## [Problem to solve]
You are to retype all of the data exactly as it appears.

## [Supplied data]
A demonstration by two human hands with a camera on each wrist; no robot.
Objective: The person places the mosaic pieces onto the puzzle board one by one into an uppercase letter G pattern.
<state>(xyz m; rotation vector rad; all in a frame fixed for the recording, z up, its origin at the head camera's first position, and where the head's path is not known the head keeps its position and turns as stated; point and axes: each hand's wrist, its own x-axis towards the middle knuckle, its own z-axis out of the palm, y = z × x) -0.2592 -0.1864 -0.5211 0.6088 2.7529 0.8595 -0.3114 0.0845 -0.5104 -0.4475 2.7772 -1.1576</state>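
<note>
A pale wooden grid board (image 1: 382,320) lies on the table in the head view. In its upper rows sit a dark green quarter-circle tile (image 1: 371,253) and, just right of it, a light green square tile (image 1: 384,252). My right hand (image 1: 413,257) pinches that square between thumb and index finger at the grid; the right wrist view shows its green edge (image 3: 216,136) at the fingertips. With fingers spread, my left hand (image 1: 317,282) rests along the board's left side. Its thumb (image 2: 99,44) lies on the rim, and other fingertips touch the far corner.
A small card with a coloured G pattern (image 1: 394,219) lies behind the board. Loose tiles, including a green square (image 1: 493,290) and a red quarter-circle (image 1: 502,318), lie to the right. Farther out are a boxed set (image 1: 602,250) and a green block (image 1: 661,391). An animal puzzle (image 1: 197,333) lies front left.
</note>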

## [Solution to this exercise]
A demonstration by two human hands with a camera on each wrist; no robot.
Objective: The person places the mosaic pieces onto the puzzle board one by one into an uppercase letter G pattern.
<state>(xyz m; rotation vector rad; all in a frame fixed for the recording, z up, its origin at the head camera's first position, and where the head's path is not known the head keeps its position and turns as stated; point and axes: each hand's wrist, its own x-axis towards the middle knuckle, its own z-axis out of the palm, y = z × x) -0.2592 -0.1864 -0.5211 0.6088 2.7529 0.8595 -0.3114 0.0845 -0.5104 -0.4475 2.7772 -1.1576</state>
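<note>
A pale wooden grid board (image 1: 382,320) lies on the table in the head view. In its upper rows sit a dark green quarter-circle tile (image 1: 371,253) and, just right of it, a light green square tile (image 1: 384,252). My right hand (image 1: 413,257) pinches that square between thumb and index finger at the grid; the right wrist view shows its green edge (image 3: 216,136) at the fingertips. With fingers spread, my left hand (image 1: 317,282) rests along the board's left side. Its thumb (image 2: 99,44) lies on the rim, and other fingertips touch the far corner.
A small card with a coloured G pattern (image 1: 394,219) lies behind the board. Loose tiles, including a green square (image 1: 493,290) and a red quarter-circle (image 1: 502,318), lie to the right. Farther out are a boxed set (image 1: 602,250) and a green block (image 1: 661,391). An animal puzzle (image 1: 197,333) lies front left.
</note>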

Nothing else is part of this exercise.